### TASK TO CARRY OUT
Among the entries below, please repeat exactly and only the lines from the line containing "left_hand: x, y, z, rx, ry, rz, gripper" to the line containing "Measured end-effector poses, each", both lines included.

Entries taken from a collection
-- -- --
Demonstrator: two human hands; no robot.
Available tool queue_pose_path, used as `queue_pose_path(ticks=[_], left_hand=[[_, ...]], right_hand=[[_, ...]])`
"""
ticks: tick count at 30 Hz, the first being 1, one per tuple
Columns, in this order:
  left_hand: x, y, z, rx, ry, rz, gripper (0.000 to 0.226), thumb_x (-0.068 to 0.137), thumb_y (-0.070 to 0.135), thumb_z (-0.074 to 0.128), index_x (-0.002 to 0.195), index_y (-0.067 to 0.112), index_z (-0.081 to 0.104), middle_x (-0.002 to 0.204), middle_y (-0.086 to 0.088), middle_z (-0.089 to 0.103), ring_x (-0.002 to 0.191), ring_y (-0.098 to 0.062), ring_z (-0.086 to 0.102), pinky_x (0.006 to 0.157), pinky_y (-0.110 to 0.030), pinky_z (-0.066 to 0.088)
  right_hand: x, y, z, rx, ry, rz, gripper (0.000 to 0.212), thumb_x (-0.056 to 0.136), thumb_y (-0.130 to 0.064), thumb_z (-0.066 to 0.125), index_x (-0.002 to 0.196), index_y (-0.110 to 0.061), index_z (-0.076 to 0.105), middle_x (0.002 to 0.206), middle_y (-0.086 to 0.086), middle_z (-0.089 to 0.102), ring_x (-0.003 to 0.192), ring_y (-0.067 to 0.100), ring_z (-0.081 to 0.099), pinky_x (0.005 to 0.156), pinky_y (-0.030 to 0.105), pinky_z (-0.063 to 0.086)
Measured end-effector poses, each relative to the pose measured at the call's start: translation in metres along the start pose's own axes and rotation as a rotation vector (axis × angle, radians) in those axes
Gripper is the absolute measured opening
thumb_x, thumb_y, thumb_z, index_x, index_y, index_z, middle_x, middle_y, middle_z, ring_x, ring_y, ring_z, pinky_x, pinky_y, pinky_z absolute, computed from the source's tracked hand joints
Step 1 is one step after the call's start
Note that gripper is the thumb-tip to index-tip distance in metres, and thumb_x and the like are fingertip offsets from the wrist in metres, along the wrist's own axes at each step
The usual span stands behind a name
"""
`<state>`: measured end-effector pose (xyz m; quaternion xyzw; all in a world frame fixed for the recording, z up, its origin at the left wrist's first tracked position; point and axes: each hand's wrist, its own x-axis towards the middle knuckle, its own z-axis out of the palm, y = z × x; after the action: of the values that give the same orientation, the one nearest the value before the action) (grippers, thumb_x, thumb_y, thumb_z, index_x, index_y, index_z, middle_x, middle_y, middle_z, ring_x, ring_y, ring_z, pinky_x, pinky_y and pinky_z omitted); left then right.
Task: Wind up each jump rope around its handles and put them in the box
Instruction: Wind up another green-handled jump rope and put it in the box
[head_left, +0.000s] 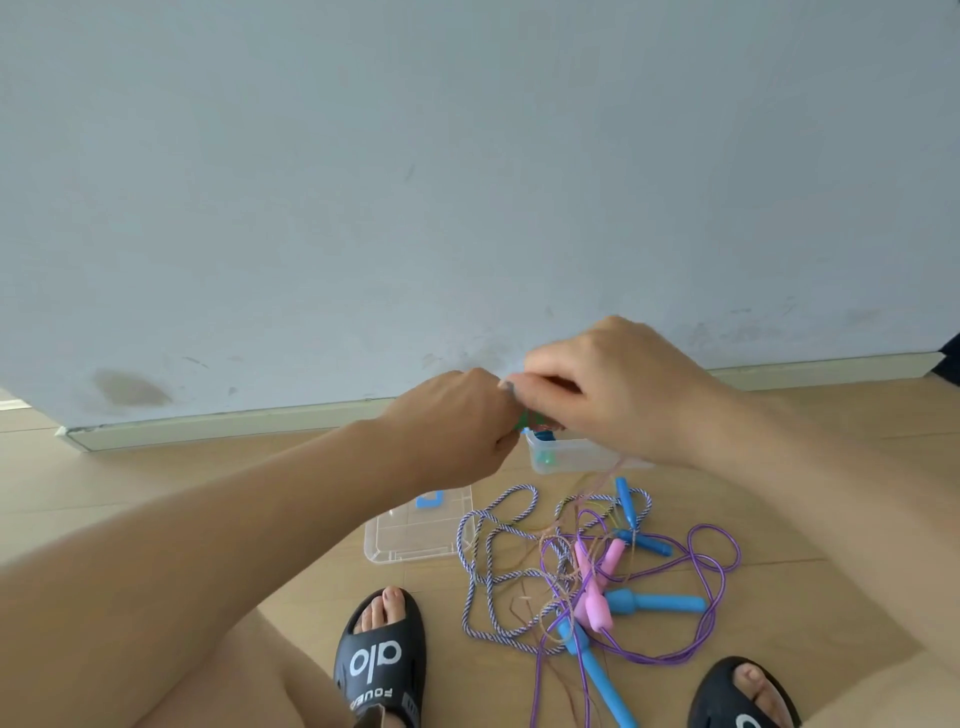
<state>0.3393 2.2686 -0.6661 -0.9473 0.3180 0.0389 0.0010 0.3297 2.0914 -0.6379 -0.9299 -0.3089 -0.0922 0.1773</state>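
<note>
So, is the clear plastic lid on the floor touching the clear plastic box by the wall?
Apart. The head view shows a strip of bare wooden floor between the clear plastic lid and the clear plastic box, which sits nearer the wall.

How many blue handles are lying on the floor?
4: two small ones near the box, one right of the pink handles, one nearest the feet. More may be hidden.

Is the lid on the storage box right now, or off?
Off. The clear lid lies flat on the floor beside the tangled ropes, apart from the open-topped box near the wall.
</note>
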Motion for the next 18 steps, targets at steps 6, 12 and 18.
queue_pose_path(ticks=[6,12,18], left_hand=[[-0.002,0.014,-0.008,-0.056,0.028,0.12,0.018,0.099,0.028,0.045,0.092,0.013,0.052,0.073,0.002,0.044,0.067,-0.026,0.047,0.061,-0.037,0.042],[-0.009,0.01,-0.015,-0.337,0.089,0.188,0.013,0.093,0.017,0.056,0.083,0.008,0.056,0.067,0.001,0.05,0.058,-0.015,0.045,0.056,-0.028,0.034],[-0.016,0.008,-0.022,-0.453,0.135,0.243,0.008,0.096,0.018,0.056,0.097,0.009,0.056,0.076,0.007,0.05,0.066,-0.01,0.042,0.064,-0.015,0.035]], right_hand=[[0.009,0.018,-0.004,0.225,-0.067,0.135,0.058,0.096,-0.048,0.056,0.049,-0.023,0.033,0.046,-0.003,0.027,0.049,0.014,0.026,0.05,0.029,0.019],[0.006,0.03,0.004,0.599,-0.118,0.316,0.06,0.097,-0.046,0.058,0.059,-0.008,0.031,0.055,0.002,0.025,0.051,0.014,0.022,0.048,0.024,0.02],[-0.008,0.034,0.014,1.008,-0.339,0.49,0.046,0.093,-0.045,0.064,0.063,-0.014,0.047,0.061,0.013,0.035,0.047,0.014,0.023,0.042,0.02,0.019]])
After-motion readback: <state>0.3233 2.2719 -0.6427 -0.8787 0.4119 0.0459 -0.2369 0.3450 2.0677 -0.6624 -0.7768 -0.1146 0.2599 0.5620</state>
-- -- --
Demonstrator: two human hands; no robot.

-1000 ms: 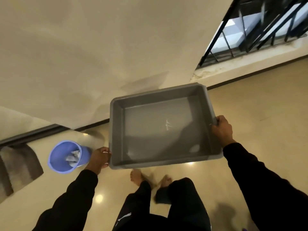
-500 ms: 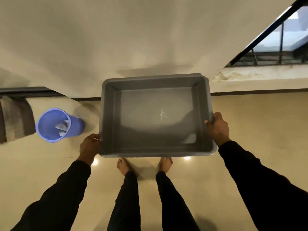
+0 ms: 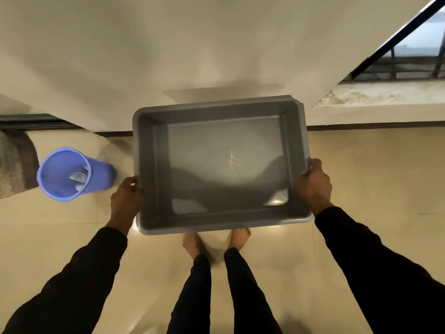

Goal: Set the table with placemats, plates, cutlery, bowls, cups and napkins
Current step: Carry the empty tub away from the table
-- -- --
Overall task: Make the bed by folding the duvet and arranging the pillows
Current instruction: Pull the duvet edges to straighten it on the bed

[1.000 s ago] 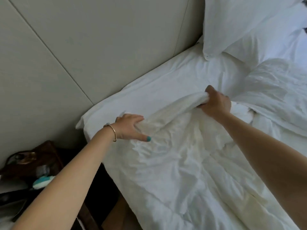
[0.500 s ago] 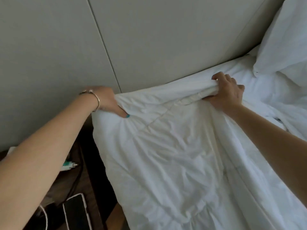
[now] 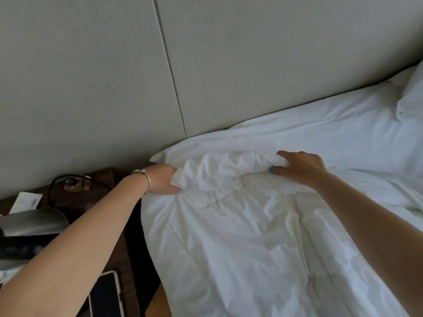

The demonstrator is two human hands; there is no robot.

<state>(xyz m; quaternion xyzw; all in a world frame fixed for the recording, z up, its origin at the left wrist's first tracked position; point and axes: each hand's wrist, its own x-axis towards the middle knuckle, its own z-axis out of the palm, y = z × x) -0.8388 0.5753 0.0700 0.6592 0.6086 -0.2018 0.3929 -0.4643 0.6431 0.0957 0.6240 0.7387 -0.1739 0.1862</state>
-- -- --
### EXERCISE OUTPUT
  left_hand: x, y, z, rx, ry, rz, gripper (0.000 to 0.226), thumb_x (-0.068 to 0.137), thumb_y (-0.070 to 0.135), thumb_z (-0.074 to 0.128), index_x (-0.002 to 0.195), index_y (-0.067 to 0.112), index_z (-0.081 to 0.104), middle_x (-0.002 to 0.204), middle_y (-0.086 to 0.088), middle_z (-0.089 to 0.103), ring_x (-0.002 to 0.191), ring_y (-0.098 to 0.062), ring_z (-0.086 to 0.102), pinky_x (0.006 to 0.157), pinky_y (-0.110 to 0.030), pinky_z (-0.066 to 0.088)
  right_hand: x, y, z, rx, ry, rz, gripper (0.000 to 0.212), thumb_x (-0.056 to 0.136), thumb_y (-0.130 to 0.064), thumb_z (-0.066 to 0.125), index_x (-0.002 to 0.196), index_y (-0.110 to 0.061), index_z (-0.076 to 0.105), middle_x (0.002 to 0.206), middle_y (-0.086 to 0.086), middle_z (-0.089 to 0.102), ring_x (-0.003 to 0.192), ring_y (-0.067 to 0.100), ring_z (-0.081 to 0.099), pinky_x (0.005 to 0.156), pinky_y (-0.030 to 0.105), pinky_z (-0.063 to 0.086)
Measured end-effector poses, each relative to the pose measured at the call's start: translation in metres along the start pose's own axes and rotation as a rotation vector (axis × angle, radians) in those axes

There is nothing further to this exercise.